Government-led eradication efforts have included parasitic wasps, spraying and systemic poisons, but Adams is skeptical of such efforts due in part to his own past experience. He worked for the Bureau of Land Management (BLM) for a few years after getting his doctorate in Soil Sciences from UC Riverside. He describes his time at the BLM as being akin to, “playing a straight man in a Marx Brothers movie,” and clearly has little faith in the government’s ability to stem the tide of the ACP.
In light of these developments, Adams decided to diversify and plant non-citrus fruit trees such as peaches, apricots and apples. But he didn’t stop with the well-known varieties–he also went for the new and/or unusual. The result is about 200 new trees encompassing roughly 100 different varieties of figs, cherries, pomegranates and peaches, as well as exotic fruits like nectaplums, Pakistani mulberries, tejocotes and Red Malaysian guavas.
When choosing what to put in, Adams, a trained botanist, gambled on the chill requirements (annual hours of sub-45 degree temps) of the trees he chose. However, Rialto’s chill hours are a small percentage of what they were decades ago when, as he remembers, “We’d get cold north winds blowing like crazy here [and] it’d be in the low 40s for days!” Thanks to global warming, which Adams states vehemently, “is here and it’s real,” as well as the higher temperatures brought on by all the surrounding development, the area now gets just about 160-170 chill hours a year. That should make a lot of trees untenable for Adams’ grove.

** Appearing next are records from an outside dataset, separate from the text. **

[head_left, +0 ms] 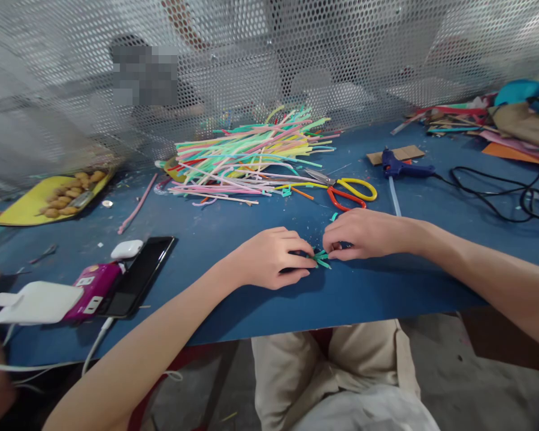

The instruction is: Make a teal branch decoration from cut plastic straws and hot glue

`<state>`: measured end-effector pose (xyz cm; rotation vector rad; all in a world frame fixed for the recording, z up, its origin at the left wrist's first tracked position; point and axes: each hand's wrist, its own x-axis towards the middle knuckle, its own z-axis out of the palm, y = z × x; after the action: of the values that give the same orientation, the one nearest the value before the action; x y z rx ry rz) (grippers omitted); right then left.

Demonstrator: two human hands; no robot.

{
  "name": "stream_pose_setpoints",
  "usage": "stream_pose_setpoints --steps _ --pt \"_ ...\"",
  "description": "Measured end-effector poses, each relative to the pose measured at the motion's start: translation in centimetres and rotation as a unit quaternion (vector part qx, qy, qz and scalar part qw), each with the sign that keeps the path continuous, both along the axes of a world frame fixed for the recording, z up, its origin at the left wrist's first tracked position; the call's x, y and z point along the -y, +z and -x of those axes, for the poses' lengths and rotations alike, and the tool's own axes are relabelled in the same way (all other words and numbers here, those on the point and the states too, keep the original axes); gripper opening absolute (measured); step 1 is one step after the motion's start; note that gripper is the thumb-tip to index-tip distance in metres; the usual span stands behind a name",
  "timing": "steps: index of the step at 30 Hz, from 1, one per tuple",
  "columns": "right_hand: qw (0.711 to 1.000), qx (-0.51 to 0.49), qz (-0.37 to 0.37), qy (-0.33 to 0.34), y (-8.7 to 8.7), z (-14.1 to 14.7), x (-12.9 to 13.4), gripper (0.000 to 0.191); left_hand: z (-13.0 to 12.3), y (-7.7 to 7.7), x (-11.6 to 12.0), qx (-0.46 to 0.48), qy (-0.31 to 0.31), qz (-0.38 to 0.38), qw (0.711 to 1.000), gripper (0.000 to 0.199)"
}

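Where the blue table (233,311) meets its near edge, a small teal straw piece (321,258) is pinched between the closed fingertips of the left hand (272,258) and the right hand (366,233). Toward the near left corner, one black phone (137,275), one magenta power strip (92,289) and one white earbud case (126,248) are laid. Farther back, one pair of scissors (348,193), one blue glue gun (402,169) and a heap of coloured straws (251,155) are seen; nothing is placed between these and the hands.
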<state>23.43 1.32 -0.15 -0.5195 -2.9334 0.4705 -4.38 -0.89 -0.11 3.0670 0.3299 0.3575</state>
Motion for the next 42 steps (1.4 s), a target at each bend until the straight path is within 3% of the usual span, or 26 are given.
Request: stream_pose_setpoints --steps 5,20,29,42 --pt "1.000 -0.008 -0.029 0.007 -0.2 0.0 0.0 0.019 0.0 0.0 0.0 -0.009 0.001 0.010 1.000 0.025" --pt "1.000 -0.013 0.007 0.013 0.0 0.0 -0.2 0.024 -0.1 -0.2 0.0 -0.032 0.002 -0.029 0.999 0.030" --pt "0.999 -0.021 0.033 -0.014 0.1 0.0 0.0 0.023 -0.1 -0.3 0.1 -0.023 -0.002 -0.052 0.998 0.028" --pt "0.998 -0.034 -0.005 -0.046 -0.9 0.7 -0.1 0.015 -0.3 -0.2 0.0 -0.011 -0.004 -0.029 0.999 0.026"
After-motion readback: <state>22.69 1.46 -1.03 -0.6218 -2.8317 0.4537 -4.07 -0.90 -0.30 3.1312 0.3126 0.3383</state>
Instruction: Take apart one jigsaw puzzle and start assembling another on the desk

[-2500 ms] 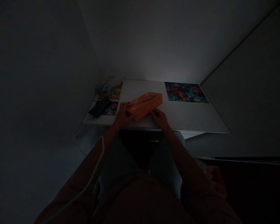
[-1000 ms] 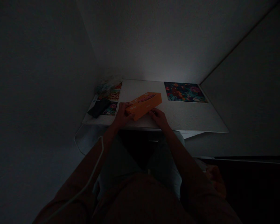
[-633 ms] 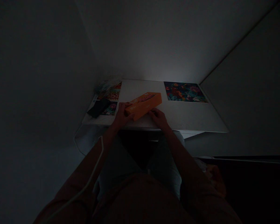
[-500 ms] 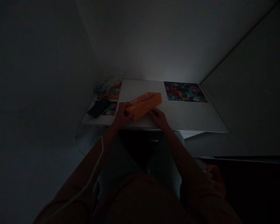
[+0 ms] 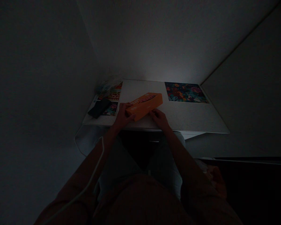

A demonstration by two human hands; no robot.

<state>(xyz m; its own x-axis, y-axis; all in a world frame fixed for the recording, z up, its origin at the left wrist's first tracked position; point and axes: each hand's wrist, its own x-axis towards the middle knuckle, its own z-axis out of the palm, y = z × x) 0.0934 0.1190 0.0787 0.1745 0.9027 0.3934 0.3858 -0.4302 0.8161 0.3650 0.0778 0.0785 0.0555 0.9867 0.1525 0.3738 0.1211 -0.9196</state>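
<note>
An orange box (image 5: 144,107) with a printed picture on its top lies at a slant over the white table (image 5: 187,117). My left hand (image 5: 123,116) grips the box's near left end, with the thumb on the near side and fingers at the far side. At the box's near right side is my right hand (image 5: 159,118); its fingertips touch the lower edge, closed together and partly hidden under the box. The scene is very dark, so finger details are faint.
A dark flat object (image 5: 99,108) lies on the left over a patterned sheet (image 5: 111,109). Clear crumpled plastic (image 5: 109,86) is behind it. A floral sheet (image 5: 186,92) lies at the back right. A pale cable (image 5: 98,161) crosses my left arm.
</note>
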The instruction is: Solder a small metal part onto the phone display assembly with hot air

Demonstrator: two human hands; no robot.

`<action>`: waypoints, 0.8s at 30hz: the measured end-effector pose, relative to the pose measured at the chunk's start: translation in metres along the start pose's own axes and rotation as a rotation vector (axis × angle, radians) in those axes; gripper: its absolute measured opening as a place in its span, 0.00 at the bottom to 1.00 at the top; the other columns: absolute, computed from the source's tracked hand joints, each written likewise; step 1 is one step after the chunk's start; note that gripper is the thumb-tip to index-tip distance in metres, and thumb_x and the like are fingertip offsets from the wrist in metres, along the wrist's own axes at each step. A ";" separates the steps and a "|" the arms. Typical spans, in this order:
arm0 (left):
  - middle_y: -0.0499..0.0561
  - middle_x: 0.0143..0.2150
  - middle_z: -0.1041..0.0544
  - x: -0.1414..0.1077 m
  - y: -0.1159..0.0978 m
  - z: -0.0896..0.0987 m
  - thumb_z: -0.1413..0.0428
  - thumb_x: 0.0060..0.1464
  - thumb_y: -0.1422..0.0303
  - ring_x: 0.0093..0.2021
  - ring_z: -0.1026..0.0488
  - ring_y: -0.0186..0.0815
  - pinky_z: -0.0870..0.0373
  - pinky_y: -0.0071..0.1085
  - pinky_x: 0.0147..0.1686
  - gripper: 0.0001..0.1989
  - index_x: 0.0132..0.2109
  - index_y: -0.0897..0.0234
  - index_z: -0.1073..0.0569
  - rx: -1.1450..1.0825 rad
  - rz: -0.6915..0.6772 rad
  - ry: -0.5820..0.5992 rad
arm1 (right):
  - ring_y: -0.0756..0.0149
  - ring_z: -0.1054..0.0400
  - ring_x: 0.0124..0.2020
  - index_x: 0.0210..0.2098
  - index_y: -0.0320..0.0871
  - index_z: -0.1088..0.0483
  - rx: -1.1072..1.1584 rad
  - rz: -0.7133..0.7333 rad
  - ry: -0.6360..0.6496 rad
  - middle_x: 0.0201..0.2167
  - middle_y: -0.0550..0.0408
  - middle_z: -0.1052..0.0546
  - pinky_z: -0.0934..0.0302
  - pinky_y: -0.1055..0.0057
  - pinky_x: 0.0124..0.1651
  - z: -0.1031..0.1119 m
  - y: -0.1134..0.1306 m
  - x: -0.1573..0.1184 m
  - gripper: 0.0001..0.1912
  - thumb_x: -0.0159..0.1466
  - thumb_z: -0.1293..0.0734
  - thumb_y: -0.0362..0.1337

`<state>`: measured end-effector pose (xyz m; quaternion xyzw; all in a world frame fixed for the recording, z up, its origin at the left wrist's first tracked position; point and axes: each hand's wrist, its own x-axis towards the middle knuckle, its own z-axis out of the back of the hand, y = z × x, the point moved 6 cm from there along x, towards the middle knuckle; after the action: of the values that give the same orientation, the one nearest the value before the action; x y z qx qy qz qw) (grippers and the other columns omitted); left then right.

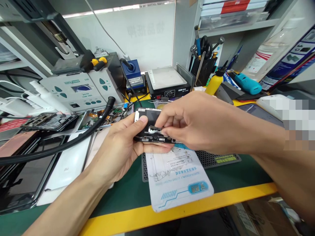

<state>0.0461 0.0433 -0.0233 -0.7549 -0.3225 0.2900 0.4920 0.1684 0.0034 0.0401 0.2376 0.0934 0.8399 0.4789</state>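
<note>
My left hand [128, 137] is wrapped round an opened phone [147, 122], thumb on its upper left face and fingers beneath. The phone's dark inside faces me, with small parts along its near edge. A small thin metal piece [155, 130], shiny and blade-like, is pinched between the thumb and fingers of my right hand [182, 123]. It lies over the phone's inside; whether it touches is hard to tell. My right hand covers the phone's right part. Under the phone a white printed card [179, 183] rests on a dark perforated mat [219, 160].
A black hose [95, 126] crosses the left side before a grey soldering station [81, 88]. Phone panels [66, 164] and a tray of small circuit parts [94, 116] lie at left. Behind stand a heating plate [167, 82], a tool holder [203, 70] and a yellow bottle [215, 82].
</note>
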 end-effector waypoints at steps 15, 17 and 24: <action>0.49 0.61 0.28 -0.014 -0.007 -0.004 0.47 0.66 0.60 0.59 0.30 0.44 0.21 0.35 0.48 0.13 0.55 0.55 0.27 0.128 -0.080 -0.025 | 0.70 0.35 0.25 0.33 0.50 0.25 0.063 -0.317 -0.022 0.25 0.64 0.25 0.49 0.72 0.25 0.001 -0.008 -0.017 0.07 0.64 0.35 0.33; 0.49 0.63 0.29 -0.015 -0.009 -0.005 0.47 0.66 0.60 0.61 0.32 0.45 0.22 0.36 0.49 0.14 0.55 0.54 0.27 0.165 -0.082 -0.039 | 0.68 0.35 0.29 0.31 0.50 0.26 0.059 -0.329 -0.019 0.26 0.62 0.25 0.48 0.71 0.27 0.000 -0.007 -0.019 0.08 0.64 0.35 0.32; 0.52 0.60 0.26 -0.017 -0.011 -0.005 0.44 0.62 0.58 0.60 0.31 0.48 0.22 0.37 0.49 0.17 0.55 0.58 0.27 0.150 -0.114 -0.143 | 0.65 0.34 0.33 0.32 0.47 0.27 0.052 -0.301 -0.040 0.30 0.59 0.26 0.46 0.69 0.33 -0.001 -0.001 -0.021 0.08 0.65 0.36 0.31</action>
<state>0.0377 0.0309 -0.0093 -0.6738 -0.3767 0.3377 0.5385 0.1776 -0.0144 0.0328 0.2500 0.1400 0.7511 0.5948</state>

Or so you’d think. In reality, and this is where it becomes clear that Adams Acres is now what one fruit stand visitor calls, “an experimental station,” many of the new trees are bearing significant fruit despite the lack of adequate chill hours. As Adams says while pointing out tree after tree that shouldn’t bear fruit, but does, “We are finding out things here that no one else knows, and it is surprising stuff!” He says, “I’ve got an elephant heart plum just loaded with plums. I thought it might not produce at all,” due to a stated chill requirement of ‘500 chill hours or less’. It got a lot less this year. Then there is the sweeter-than-sweet ‘Tropic Snow’ white peach with its chill requirement of 200 hours annually. The tree didn’t even come close, yet the fruit is ready to pick. (Those trees not doing so well are being moved to a fellow grower’s colder and higher farm in some nearby hills.)
Adams’ experimentation hasn’t stopped at trees. In search of added income, he decided to plant winter vegetables in the shade between the rows of trees. “You’d think they could not grow at all, but they did,” he says, “They grew slower, but they grew, and they were sweeter and more tender than those that grow in the sun.” After that, he found a wholesaler willing to pay top dollar for all the rhubarb they could grow.” Adams says, “That conks out in the sun, so we’ll grow it in the shade.”
While Adams says that he has slowed down in recent years, and he “used to look at every tree, every day, but I’m 72 years old. It makes a difference–your legs go,” it is obvious he has no intention of ever retiring. As for after he goes, he has a (much younger) farmer already picked out who will take over and continue the business. Adams Acres is going to be around for awhile yet.